Transformation and Renewal

Therefore, I urge you, brothers and sisters, in view of God’s mercy, to offer your bodies as a living sacrifice, holy and pleasing to God—this is your true and proper worship. Do not conform to the pattern of this world, but be transformed by the renewing of your mind. Then you will be able to test and approve what God’s will is—his good, pleasing and perfect will.

Romans 12:1-2


It's been a long week. That's really an understatement, but what else can I call it? It wasn't the best week ever but it wasn't the week from hell. I didn't lose myself in the sadness of it all nor did I become consumed with anger. I've had my moments, sure (who wouldn't), but I feel like I've accepted that life still carries on whether I want it to or not.

Transformation. Renewal. Those are powerful words. I think that people go through those processes every day and don't even realize it. I realized it this week. My life went through a big change. I woke up on the 22nd with the knowledge that come August I will be on Mat Leave and come Christmas time we will have a sweet little 3.5 month old. We were going to be a family of four and Paul would be a big brother. By that evening all of that had been washed away. Suddenly I had to completely change the way I view my entire life. It's as if everything was put on hold.

I have had to transform my mind. Everyday. I have to wake up and try not to think about it all. I tell myself that this miscarriage doesn't define me. It's interesting, though...maybe it's a maturity thing. Life carries on around us day in, day out. When something happens that alters our day to day life we have to transform our minds to carry on with our "normal" life. Any little bump in the road and we train ourselves to continue moving forward. We do it every day without evening thinking about it.

The renewing can sometimes take longer. It takes tears and anger and questions. The renewing takes place in those moments of realization that your life is no longer the same. You stop and think "things are different. They have changed. What can I do to overcome this?" It's a journey of self-discovery, really. Everyone goes through it at a different pace and in different ways. For me, getting my hair cut today was a part of my renewal process. I needed an outward change to represent the change that has happened inside of me.

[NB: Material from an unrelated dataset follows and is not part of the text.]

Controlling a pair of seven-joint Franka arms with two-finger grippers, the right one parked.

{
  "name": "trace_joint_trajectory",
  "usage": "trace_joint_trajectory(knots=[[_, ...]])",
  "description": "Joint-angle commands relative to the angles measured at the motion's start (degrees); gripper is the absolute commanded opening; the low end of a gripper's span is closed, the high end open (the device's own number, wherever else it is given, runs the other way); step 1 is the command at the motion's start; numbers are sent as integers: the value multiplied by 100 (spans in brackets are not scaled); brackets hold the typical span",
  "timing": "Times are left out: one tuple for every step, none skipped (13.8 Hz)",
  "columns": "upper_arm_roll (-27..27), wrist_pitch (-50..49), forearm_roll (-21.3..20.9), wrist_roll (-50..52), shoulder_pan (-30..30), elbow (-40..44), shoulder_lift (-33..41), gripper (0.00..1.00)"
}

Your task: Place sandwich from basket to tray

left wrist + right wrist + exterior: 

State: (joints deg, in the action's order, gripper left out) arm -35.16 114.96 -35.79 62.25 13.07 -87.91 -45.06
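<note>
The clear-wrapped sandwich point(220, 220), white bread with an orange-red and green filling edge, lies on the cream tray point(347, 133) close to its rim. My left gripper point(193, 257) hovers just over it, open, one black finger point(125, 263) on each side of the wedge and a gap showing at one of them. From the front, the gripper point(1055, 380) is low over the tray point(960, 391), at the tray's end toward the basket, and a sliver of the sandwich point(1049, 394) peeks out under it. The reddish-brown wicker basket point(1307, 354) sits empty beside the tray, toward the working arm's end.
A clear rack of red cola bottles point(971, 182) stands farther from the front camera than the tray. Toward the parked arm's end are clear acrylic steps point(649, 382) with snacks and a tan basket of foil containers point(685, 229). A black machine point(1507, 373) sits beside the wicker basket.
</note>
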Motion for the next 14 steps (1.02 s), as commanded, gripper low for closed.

Am I the same person? Yes and no. I am still me, but, a slightly different version of me. I am a little bit wiser, a little bit hurt, but still just as loved. I don't have all the answers but I don't need them. My life is still as beautiful as it was the morning of the 22nd. I am still surrounded by all those that love me; my husband, my son, my parents, brothers, family and friends. Each one of them has experienced their own process of transformation and renewal. Day in, day out. For if we didn't experience it, how could we really grow and test and approve what God’s will is—his good, pleasing and perfect will?